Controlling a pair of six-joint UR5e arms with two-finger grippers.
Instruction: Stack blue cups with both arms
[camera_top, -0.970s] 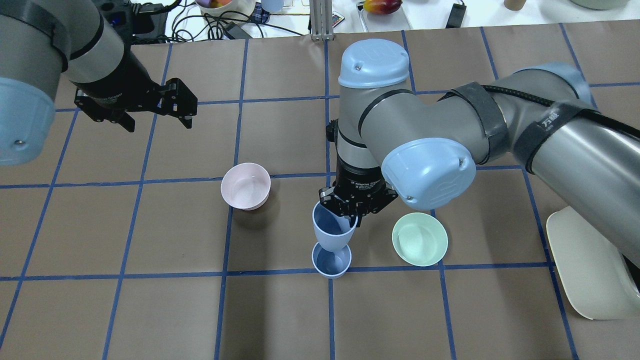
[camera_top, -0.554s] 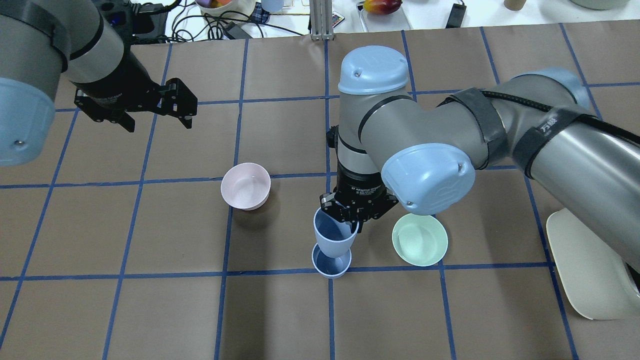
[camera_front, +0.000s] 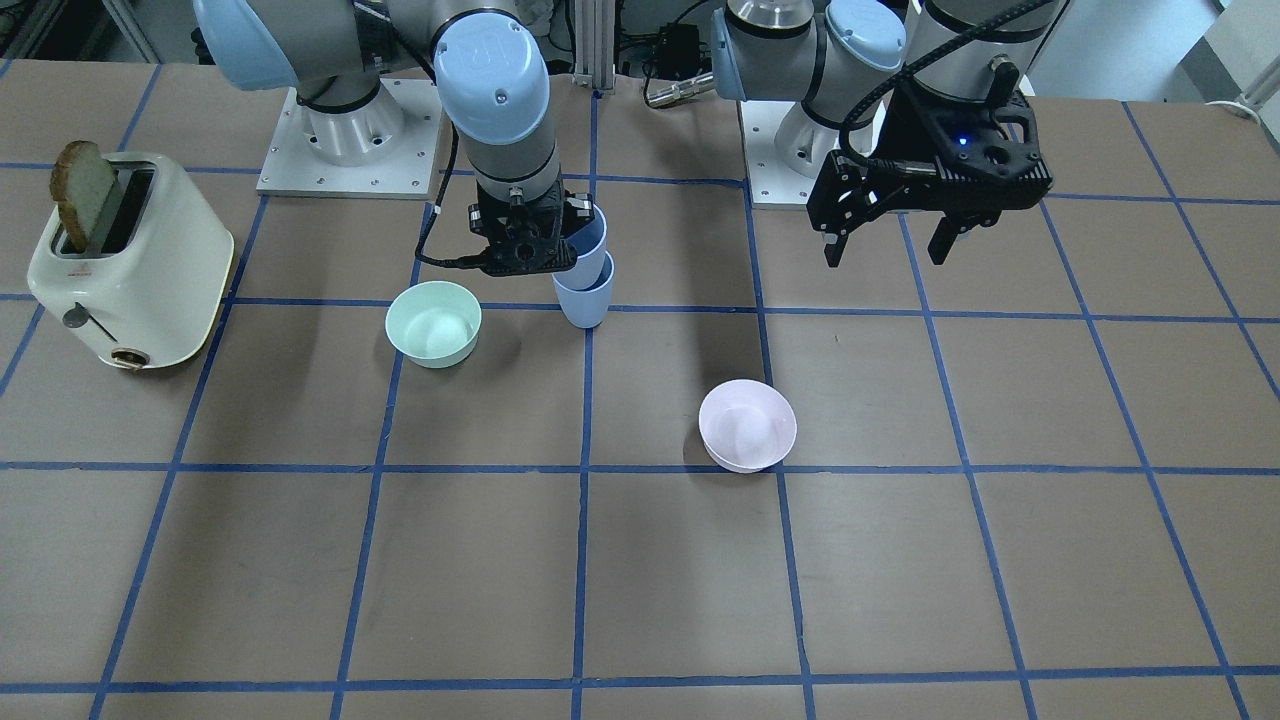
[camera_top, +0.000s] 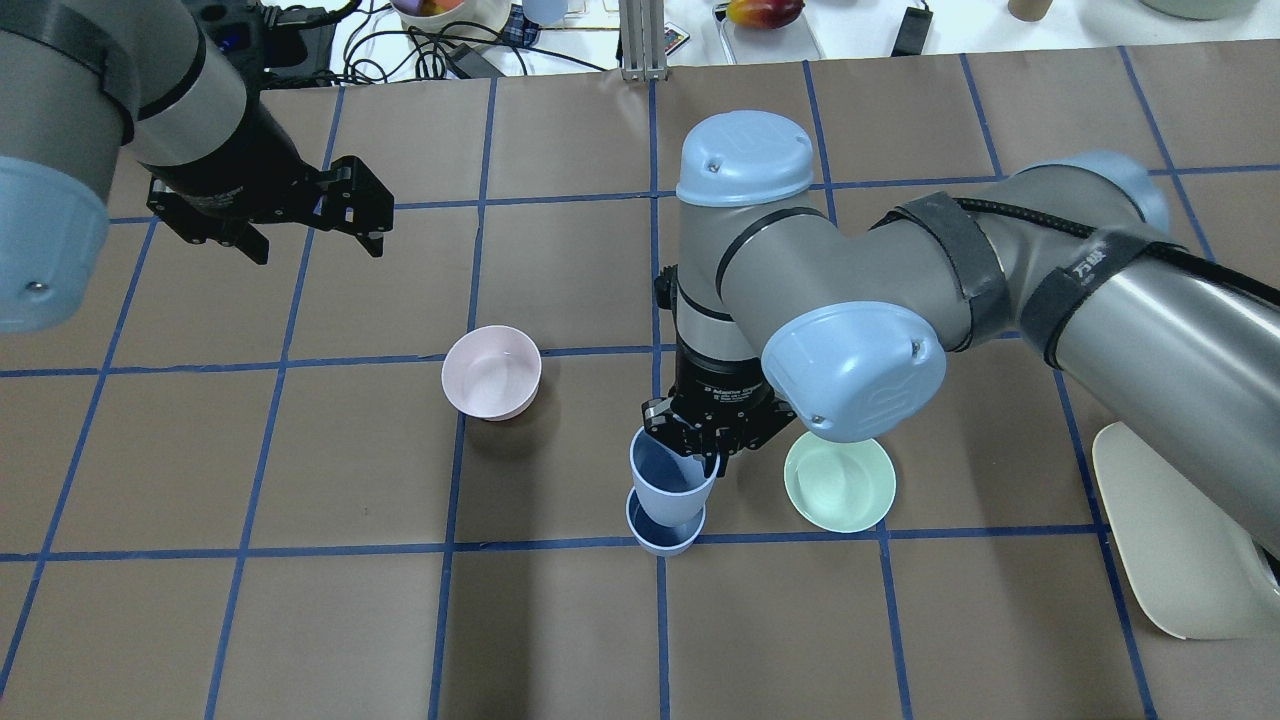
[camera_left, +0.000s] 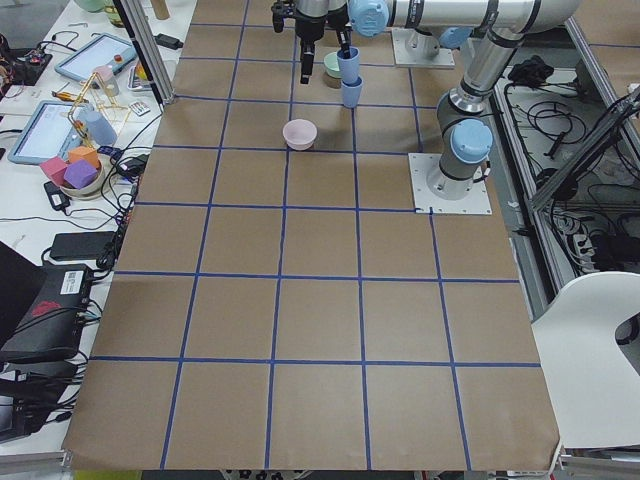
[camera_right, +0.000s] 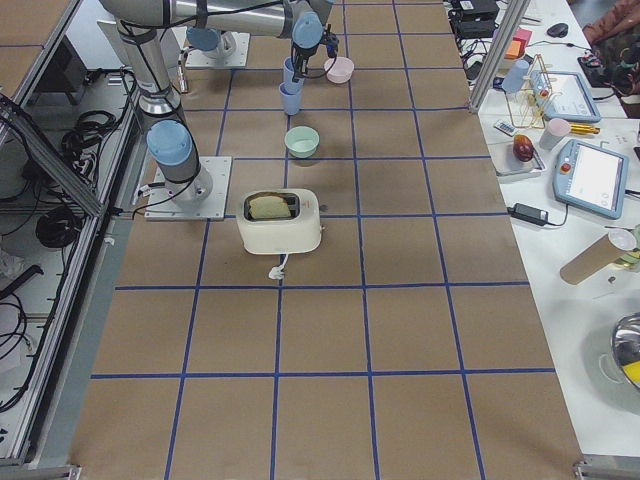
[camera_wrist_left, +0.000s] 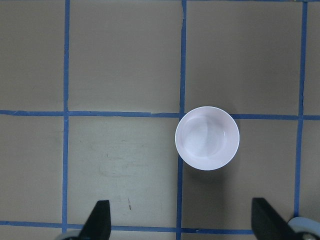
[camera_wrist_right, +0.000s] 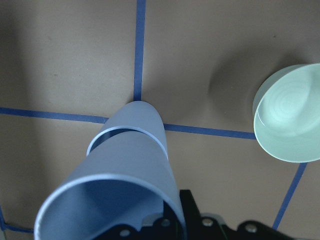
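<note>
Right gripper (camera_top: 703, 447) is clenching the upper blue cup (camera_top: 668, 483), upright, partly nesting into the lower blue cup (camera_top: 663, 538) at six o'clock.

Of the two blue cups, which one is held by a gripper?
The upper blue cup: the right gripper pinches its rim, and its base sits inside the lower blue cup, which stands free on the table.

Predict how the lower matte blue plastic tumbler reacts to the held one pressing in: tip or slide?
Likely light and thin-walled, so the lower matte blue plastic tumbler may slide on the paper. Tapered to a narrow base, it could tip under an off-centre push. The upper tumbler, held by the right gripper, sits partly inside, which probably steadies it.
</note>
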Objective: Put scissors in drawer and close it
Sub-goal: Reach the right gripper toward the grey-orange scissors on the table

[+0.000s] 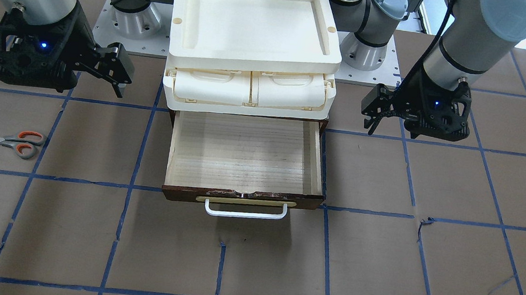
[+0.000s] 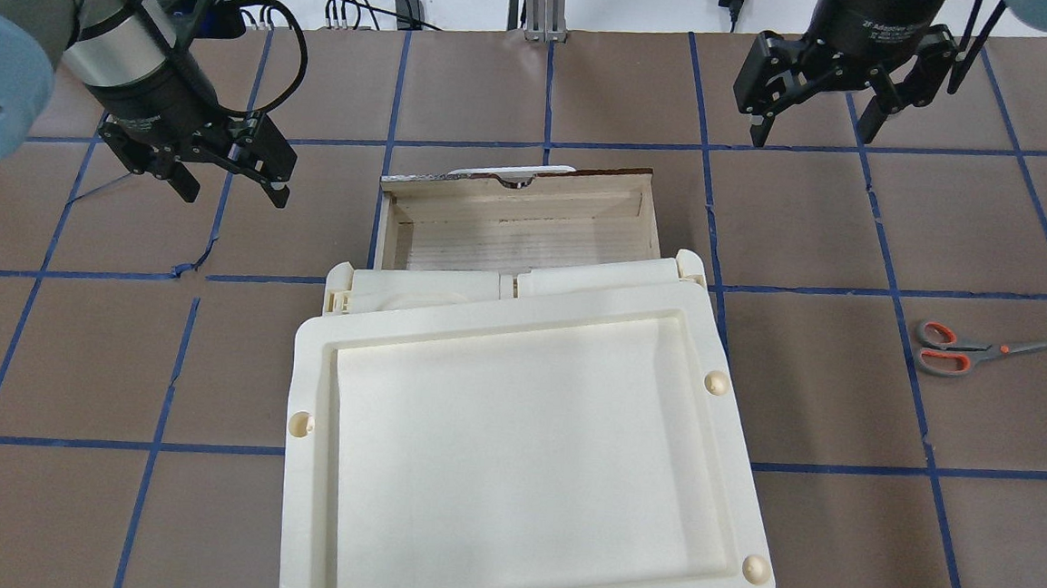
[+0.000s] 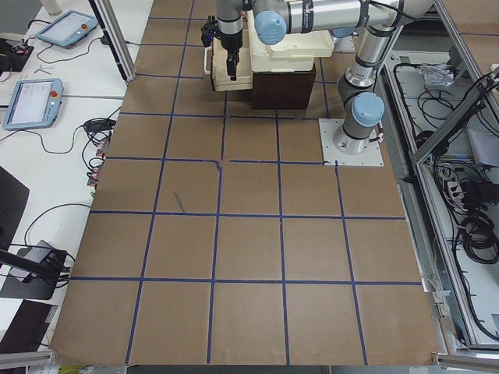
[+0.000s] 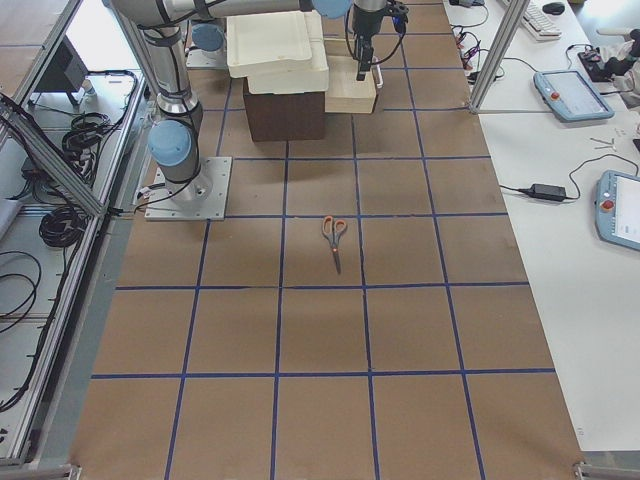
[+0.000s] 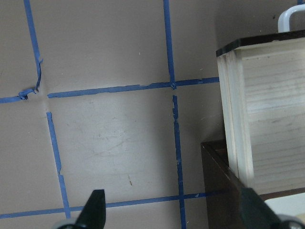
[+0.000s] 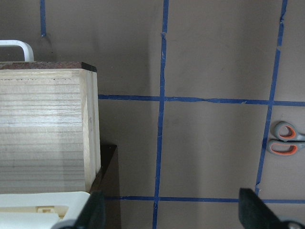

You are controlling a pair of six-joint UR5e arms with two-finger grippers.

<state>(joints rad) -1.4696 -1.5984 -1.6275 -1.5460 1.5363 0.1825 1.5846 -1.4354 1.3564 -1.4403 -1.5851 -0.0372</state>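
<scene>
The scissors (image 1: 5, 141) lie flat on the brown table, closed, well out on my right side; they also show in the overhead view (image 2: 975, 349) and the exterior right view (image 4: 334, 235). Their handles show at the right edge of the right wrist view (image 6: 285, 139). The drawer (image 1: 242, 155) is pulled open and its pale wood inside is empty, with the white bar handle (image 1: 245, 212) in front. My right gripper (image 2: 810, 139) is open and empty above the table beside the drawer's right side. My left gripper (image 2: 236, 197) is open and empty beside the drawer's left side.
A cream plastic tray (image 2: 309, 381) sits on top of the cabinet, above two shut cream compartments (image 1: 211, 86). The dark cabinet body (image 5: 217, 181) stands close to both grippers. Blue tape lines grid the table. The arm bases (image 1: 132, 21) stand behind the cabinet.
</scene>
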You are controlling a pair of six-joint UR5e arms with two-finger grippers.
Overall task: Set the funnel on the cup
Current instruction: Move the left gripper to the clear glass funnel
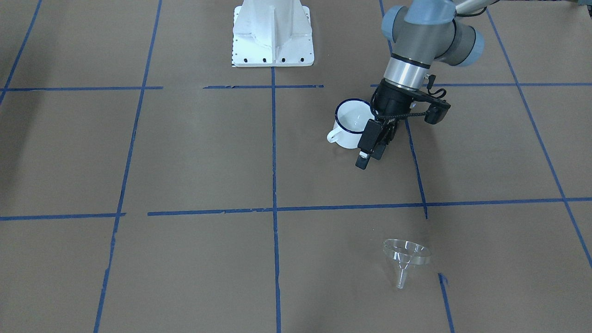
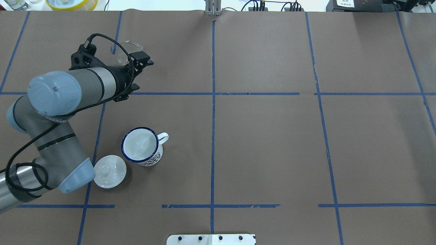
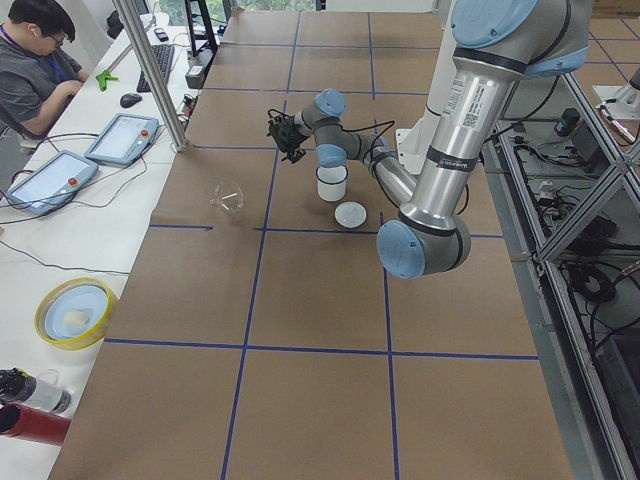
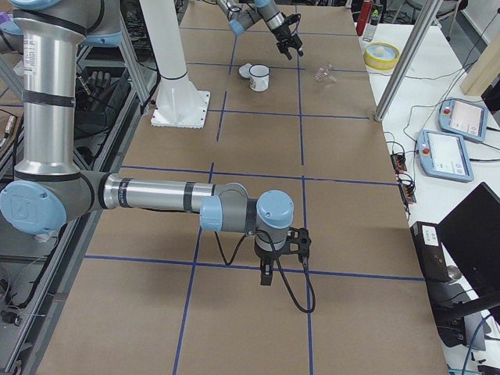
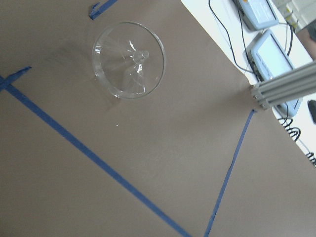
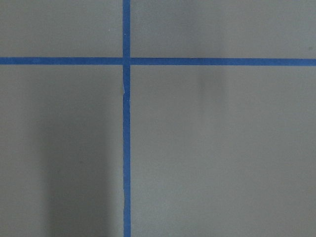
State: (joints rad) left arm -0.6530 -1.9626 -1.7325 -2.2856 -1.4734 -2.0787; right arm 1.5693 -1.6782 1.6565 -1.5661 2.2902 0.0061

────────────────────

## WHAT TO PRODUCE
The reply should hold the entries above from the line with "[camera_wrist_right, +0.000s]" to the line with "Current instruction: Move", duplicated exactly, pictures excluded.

## TASK ANSWER
[camera_wrist_right, +0.000s] 
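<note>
Right gripper (camera_top: 703, 447) is clenching the upper blue cup (camera_top: 668, 483), upright, partly nesting into the lower blue cup (camera_top: 663, 538) at six o'clock.

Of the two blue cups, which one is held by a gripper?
The upper blue cup: the right gripper pinches its rim, and its base sits inside the lower blue cup, which stands free on the table.

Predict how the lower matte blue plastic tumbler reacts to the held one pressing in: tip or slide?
Likely light and thin-walled, so the lower matte blue plastic tumbler may slide on the paper. Tapered to a narrow base, it could tip under an off-centre push. The upper tumbler, held by the right gripper, sits partly inside, which probably steadies it.
</note>
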Objective: Put scissors in drawer and close it
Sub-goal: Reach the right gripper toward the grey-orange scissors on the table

[+0.000s] 
[+0.000s] 
[+0.000s] 
[+0.000s] 
[+0.000s] 
[+0.000s] 

You are controlling a pair of six-joint UR5e arms with two-finger grippers.

<state>(joints rad) -1.4696 -1.5984 -1.6275 -1.5460 1.5363 0.1825 1.5846 -1.4354 1.3564 -1.4403 -1.5851 -0.0372</state>
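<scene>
The scissors (image 1: 5, 141) lie flat on the brown table, closed, well out on my right side; they also show in the overhead view (image 2: 975, 349) and the exterior right view (image 4: 334, 235). Their handles show at the right edge of the right wrist view (image 6: 285, 139). The drawer (image 1: 242, 155) is pulled open and its pale wood inside is empty, with the white bar handle (image 1: 245, 212) in front. My right gripper (image 2: 810, 139) is open and empty above the table beside the drawer's right side. My left gripper (image 2: 236, 197) is open and empty beside the drawer's left side.
A cream plastic tray (image 2: 309, 381) sits on top of the cabinet, above two shut cream compartments (image 1: 211, 86). The dark cabinet body (image 5: 217, 181) stands close to both grippers. Blue tape lines grid the table. The arm bases (image 1: 132, 21) stand behind the cabinet.
</scene>
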You are controlling a pair of six-joint UR5e arms with two-finger grippers.
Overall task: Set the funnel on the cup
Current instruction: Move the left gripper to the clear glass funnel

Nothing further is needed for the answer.